→ **Exercise**:
For the entries below, repeat exactly each line starting with the one that contains "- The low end" and going on through the one that contains "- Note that", and no others.

→ **Exercise material**:
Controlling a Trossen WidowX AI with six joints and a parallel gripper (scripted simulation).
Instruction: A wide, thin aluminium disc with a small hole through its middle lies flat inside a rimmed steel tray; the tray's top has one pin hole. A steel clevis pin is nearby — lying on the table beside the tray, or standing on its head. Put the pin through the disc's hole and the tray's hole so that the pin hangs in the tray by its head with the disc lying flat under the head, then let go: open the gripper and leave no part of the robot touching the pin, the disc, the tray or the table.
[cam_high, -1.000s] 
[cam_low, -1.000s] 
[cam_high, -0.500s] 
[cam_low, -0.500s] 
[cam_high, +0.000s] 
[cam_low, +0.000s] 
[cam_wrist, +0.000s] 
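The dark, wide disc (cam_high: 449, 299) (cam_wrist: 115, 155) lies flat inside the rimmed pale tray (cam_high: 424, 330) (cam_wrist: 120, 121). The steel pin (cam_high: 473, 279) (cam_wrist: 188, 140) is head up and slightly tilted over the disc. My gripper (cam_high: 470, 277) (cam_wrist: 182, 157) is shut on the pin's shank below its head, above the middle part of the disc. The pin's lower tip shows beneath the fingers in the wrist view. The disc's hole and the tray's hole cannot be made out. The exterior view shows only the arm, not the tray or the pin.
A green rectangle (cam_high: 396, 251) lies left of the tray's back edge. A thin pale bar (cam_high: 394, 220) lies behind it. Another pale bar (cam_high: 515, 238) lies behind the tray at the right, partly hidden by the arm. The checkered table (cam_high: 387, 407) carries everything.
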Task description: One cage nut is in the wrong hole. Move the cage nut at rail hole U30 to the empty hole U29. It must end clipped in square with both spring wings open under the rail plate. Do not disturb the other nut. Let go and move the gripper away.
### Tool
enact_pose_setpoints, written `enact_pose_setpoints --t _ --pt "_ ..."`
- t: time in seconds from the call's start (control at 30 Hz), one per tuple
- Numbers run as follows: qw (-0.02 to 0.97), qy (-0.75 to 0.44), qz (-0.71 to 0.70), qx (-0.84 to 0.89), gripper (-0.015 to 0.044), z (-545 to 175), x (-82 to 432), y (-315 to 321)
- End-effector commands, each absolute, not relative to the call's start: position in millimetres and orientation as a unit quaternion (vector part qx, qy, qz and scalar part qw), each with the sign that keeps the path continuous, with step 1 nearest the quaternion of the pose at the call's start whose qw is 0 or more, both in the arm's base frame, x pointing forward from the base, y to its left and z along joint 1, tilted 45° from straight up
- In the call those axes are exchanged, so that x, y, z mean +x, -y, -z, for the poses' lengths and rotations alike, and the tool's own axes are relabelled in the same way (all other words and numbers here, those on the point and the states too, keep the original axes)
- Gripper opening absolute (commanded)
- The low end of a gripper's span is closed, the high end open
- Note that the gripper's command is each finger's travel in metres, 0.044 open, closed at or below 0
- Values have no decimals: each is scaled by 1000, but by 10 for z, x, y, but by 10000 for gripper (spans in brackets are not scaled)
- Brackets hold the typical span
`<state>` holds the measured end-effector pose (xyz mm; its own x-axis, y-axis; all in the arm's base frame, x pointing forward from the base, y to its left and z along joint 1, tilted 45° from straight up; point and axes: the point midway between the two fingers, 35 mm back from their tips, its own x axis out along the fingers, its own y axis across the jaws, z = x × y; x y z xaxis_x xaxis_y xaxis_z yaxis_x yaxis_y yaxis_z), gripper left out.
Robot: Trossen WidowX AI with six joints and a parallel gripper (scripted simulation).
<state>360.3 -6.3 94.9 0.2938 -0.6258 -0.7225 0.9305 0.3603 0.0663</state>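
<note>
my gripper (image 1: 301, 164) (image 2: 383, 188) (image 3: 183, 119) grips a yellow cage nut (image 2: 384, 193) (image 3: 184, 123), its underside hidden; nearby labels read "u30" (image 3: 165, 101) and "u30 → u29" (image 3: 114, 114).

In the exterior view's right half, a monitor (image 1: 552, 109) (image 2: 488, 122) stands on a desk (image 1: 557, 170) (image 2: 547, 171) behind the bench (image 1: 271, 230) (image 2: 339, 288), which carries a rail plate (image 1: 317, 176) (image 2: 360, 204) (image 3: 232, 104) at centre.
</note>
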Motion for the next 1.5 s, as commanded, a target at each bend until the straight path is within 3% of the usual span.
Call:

→ **Final answer**:
- The low end of a gripper's span is closed, the high end open
- Note that the gripper's command is each finger's travel in metres, 0.044 open, closed at or below 0

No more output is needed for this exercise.